**Work request:**
Once you find the line with "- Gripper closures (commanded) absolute" in the entries below, return exactly every line from it through the line with "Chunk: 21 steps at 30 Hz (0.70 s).".

[Items listed in a dataset]
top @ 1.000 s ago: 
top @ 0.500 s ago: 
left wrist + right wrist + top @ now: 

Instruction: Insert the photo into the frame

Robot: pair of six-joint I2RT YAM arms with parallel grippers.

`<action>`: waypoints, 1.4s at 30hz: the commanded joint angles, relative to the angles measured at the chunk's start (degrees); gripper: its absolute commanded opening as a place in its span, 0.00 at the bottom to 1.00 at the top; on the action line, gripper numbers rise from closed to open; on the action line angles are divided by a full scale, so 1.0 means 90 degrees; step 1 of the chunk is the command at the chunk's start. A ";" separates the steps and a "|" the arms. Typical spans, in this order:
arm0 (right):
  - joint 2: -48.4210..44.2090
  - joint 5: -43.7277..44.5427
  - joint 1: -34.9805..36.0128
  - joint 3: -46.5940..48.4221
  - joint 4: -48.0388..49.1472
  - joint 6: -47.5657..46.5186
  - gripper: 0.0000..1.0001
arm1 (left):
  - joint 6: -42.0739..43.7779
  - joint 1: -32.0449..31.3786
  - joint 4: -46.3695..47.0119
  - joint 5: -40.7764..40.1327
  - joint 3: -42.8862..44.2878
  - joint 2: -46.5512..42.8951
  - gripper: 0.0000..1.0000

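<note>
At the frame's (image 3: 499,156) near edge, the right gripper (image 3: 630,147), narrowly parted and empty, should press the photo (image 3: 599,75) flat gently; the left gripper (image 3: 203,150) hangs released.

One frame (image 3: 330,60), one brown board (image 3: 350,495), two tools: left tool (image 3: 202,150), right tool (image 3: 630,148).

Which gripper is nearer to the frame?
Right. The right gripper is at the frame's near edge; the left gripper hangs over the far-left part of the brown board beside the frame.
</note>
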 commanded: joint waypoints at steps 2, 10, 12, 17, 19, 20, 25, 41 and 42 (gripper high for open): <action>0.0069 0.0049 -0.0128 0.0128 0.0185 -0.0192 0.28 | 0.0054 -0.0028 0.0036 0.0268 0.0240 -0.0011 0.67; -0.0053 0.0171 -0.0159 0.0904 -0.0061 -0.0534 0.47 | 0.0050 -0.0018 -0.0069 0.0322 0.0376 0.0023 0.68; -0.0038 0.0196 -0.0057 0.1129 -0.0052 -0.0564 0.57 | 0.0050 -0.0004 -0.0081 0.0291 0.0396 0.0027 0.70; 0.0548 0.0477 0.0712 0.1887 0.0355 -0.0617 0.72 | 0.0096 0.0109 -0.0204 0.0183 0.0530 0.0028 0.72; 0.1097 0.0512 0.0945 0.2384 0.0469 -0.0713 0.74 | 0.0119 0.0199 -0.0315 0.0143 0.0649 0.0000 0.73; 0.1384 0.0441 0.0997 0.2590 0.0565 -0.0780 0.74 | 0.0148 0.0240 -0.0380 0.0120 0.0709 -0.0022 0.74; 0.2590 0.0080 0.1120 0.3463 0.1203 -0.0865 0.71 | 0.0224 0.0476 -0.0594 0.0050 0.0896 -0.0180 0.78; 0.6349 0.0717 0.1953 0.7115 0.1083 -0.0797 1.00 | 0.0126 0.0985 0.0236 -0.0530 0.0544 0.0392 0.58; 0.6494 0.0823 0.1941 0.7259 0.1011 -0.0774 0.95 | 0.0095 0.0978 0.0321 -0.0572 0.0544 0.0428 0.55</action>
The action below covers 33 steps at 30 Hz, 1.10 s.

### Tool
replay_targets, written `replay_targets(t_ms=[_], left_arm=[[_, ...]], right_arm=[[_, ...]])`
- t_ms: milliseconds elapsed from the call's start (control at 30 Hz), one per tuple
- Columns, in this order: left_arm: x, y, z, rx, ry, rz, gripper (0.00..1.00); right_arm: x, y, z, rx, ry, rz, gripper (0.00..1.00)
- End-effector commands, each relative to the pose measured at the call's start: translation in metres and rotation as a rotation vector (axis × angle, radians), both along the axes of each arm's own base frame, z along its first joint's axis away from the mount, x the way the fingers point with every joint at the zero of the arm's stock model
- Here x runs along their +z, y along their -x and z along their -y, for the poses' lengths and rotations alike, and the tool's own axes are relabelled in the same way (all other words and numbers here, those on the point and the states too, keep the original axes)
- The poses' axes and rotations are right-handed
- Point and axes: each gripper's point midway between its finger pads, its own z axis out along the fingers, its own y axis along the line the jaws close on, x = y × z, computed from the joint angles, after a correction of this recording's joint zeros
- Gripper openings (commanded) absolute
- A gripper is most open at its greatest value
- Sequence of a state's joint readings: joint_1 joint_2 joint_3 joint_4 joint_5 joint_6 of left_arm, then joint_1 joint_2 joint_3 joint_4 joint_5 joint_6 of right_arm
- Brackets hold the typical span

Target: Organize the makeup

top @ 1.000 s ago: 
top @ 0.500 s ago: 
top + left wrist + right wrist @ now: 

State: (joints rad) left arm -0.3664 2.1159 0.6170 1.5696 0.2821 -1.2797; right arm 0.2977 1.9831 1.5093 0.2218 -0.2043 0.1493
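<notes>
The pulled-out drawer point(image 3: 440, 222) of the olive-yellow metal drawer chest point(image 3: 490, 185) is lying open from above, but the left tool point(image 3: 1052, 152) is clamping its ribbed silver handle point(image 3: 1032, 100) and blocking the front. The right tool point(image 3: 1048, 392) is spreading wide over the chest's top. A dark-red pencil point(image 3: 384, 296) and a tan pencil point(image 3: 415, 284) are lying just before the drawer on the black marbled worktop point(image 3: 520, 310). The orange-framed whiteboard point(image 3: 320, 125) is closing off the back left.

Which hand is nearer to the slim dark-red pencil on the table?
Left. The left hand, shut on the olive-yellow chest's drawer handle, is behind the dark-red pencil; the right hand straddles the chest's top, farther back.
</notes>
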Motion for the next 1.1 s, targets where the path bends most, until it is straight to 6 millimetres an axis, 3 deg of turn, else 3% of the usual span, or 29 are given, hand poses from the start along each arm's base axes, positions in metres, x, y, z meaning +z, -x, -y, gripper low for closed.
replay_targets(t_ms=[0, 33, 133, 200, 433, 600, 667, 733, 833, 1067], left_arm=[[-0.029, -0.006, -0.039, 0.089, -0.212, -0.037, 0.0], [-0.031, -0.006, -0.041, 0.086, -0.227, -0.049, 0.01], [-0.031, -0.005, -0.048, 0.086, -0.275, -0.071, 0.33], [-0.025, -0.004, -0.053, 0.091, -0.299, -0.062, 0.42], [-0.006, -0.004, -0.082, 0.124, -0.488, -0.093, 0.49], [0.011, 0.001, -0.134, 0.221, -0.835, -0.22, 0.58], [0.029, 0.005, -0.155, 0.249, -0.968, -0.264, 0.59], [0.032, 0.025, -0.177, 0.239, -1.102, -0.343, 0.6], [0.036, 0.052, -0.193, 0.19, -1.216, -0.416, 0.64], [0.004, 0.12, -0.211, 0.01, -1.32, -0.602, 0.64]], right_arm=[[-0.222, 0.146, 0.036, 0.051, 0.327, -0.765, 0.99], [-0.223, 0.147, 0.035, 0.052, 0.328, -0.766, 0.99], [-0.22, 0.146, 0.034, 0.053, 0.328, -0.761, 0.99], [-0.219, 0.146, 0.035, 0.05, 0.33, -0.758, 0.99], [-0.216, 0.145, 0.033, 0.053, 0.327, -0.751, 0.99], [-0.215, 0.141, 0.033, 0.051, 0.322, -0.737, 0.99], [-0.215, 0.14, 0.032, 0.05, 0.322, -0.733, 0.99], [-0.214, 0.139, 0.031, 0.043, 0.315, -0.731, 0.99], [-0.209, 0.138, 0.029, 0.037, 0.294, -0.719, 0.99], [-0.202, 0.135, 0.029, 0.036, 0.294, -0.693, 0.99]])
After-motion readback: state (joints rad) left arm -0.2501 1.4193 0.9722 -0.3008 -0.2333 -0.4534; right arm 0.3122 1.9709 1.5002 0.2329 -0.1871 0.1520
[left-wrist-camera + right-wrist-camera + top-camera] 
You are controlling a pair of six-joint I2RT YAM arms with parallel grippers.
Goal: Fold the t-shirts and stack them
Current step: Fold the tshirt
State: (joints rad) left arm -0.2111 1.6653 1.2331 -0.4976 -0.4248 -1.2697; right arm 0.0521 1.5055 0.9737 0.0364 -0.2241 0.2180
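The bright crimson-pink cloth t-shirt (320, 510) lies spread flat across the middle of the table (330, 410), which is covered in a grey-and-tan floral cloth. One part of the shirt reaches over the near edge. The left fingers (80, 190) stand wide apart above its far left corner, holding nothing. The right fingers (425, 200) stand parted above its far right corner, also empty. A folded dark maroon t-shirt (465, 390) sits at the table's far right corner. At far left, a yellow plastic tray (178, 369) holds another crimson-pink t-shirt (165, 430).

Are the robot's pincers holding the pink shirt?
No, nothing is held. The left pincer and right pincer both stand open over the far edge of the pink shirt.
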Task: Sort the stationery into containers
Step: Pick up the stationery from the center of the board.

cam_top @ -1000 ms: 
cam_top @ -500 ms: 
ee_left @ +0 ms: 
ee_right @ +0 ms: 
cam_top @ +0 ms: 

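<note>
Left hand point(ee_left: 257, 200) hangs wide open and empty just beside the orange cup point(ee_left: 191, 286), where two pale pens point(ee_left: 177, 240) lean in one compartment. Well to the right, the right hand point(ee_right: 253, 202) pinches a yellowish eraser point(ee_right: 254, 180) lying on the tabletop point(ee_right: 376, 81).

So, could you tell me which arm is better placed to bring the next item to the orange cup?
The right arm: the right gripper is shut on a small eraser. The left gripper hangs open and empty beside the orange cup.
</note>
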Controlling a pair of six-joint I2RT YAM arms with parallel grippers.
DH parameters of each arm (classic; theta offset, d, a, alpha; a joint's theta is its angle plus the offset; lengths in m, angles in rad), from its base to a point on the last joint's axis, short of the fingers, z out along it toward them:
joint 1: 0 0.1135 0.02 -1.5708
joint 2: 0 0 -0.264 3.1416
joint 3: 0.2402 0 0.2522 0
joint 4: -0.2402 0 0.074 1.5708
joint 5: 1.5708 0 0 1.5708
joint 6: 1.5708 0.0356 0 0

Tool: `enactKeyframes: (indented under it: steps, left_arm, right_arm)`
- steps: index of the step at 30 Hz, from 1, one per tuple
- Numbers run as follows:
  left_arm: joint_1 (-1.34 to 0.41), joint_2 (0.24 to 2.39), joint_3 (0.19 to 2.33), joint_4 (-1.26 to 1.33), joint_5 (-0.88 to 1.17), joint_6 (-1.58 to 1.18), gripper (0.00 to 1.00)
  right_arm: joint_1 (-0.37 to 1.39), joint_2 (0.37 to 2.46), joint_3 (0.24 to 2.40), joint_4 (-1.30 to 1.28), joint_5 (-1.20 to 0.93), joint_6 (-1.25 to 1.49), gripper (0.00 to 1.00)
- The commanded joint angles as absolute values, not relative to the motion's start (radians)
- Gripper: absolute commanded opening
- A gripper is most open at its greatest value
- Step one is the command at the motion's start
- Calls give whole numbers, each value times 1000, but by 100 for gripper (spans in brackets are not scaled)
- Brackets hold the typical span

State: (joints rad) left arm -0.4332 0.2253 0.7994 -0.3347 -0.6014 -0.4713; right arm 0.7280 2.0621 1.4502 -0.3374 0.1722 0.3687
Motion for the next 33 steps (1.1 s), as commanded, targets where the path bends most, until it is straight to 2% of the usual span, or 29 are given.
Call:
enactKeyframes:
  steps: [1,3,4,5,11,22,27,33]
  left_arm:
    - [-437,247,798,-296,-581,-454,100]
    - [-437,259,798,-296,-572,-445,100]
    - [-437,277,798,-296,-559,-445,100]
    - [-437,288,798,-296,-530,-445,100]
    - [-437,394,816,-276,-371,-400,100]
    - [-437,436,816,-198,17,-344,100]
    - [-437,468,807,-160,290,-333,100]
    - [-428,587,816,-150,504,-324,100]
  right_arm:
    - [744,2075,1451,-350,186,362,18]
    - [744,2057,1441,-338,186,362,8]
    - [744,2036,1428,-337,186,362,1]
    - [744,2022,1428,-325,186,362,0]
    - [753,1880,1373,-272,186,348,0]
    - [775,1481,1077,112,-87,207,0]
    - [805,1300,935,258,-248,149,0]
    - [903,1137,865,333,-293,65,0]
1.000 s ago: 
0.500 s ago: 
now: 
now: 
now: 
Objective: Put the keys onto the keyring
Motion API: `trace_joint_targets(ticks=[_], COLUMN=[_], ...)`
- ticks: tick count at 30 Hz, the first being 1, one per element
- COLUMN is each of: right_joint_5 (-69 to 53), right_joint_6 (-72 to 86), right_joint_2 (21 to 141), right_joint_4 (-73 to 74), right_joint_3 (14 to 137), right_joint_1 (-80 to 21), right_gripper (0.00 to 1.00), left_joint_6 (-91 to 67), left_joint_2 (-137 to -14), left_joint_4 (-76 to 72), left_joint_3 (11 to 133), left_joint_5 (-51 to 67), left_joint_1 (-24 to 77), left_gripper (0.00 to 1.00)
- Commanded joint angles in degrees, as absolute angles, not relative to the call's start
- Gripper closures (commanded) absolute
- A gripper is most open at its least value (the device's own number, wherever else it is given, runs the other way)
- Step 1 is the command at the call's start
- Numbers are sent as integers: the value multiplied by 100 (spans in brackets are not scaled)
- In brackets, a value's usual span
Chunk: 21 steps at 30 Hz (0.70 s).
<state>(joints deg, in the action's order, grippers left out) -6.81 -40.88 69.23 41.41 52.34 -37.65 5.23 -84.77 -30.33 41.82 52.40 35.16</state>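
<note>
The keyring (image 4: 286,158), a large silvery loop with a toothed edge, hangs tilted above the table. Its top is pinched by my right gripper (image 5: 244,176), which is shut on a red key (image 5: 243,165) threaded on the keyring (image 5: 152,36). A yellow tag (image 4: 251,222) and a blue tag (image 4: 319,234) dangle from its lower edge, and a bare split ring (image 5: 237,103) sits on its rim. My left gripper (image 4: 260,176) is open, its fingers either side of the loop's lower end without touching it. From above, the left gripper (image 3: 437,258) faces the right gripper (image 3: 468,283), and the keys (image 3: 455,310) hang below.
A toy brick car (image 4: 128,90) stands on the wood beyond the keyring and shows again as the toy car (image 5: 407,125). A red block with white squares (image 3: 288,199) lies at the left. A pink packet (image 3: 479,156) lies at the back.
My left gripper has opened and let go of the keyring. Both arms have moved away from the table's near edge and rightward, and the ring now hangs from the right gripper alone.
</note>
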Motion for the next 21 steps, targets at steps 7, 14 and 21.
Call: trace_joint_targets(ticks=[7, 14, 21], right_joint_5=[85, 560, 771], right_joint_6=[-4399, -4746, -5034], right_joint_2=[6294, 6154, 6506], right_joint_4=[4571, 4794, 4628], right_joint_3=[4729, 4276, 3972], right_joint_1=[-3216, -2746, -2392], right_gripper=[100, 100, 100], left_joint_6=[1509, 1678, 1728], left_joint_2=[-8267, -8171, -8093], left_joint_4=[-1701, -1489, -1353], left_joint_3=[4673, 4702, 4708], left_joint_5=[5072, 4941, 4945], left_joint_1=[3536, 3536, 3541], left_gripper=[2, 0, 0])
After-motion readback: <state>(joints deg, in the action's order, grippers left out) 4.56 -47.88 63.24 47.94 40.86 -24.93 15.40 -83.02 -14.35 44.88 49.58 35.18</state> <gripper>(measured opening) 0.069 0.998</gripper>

**Output for this task:**
- Gripper closures (commanded) absolute
- A gripper is most open at its least value (the device's own number, wherever else it is given, runs the other way)
- Step 1 is the command at the call's start
- Numbers are sent as integers: the value multiplied by 100 (spans in brackets are not scaled)
- In brackets, a value's usual span
Chunk: 21 steps at 30 Hz (0.70 s).

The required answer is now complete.